L’islamologue suisse Tariq Ramadan sort son livre et l’une des femmes qui l’ont accusé de viol y est nommée contre sa volonté. La justice a autorisé la sortie du livre non censuré.

La femme avait dénoncé le fait que son vrai nom apparaisse dans l’ouvrage “Devoir de vérité” en assignant lundi en référé l’auteur et l’éditeur. Elle voulait qu’il soit modifié ou bien retiré. Mais le tribunal de grande instance de Paris a finalement estimé que son identité avait déjà été rendue publique. Selon lui, sa requête “porterait une atteinte excessive et disproportionnée à la liberté d’expression” de Tariq Ramadan. Cependant, étant donné que la femme concernée a vu son nom apparaître dans le livre sans son consentement, l’auteur a été condamné à lui verser un euro symbolique.

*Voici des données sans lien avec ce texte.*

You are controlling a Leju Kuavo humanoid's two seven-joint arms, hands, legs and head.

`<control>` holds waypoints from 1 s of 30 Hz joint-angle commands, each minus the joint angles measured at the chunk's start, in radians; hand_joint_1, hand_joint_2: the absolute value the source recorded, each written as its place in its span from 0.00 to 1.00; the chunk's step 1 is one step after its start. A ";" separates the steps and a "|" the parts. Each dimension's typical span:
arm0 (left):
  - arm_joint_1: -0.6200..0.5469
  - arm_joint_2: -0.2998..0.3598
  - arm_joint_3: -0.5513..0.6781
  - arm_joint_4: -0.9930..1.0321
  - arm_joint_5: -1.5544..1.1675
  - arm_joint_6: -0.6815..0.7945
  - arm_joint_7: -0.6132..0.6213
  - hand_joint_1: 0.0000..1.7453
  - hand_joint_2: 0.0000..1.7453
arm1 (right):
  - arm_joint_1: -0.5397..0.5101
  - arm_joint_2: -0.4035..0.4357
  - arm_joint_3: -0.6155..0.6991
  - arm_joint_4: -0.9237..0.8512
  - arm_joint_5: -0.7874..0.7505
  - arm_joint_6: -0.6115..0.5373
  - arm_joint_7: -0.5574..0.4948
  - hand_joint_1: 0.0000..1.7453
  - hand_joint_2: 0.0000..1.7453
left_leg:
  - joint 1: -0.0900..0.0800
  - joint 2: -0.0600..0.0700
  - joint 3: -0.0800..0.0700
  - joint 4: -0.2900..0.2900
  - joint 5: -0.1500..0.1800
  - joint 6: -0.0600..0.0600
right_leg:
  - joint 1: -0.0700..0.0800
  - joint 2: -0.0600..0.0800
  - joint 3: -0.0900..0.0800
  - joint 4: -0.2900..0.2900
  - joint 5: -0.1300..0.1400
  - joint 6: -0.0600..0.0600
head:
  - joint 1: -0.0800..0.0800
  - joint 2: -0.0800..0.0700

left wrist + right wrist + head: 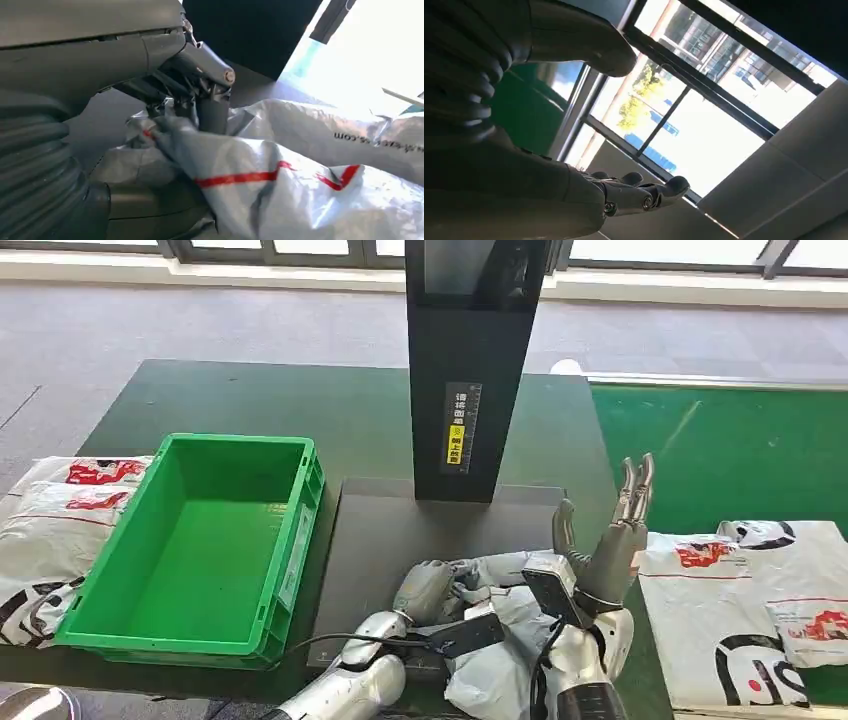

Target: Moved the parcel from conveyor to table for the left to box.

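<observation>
A parcel-sorting station, probably in a logistics test hall: a green plastic crate (200, 550) at centre left on a dark counter (250, 400), printed courier bags (55, 525) at the left edge, a green conveyor belt (730, 455) at right, a black scanner post (470, 370) at top centre.

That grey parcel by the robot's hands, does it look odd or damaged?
The parcel looks crumpled and bunched up rather than flat, unlike the flat bags on the green conveyor. The left hand grips it; no tear is visible. The green crate holds nothing.
</observation>
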 commanded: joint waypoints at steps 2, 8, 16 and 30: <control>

L’avocat de la plaignante avait avancé l’argument de l’article 39 de la loi de 1881 sur la liberté de la presse : il est interdit de “diffuser [...] des renseignements concernant l’identité d’une victime d’une agression ou d’une atteinte sexuelles”. Dans son livre, Tariq Ramadan donne sa version des faits, quand il était accusé de viol à l’automne 2017. Me Eric Morain, l’avocat de la plaignante, a tweeté le 10 septembre : “La justice n’a pas délivré ce soir un blanc-seing au livre de M. Ramadan. Ce dernier est condamné et est LE SEUL condamné par la décision du Tribunal. Ce livre sera donc publié au pays de Voltaire, mais ceux qui se joindront à la meute se rendront coupables de la même faute”.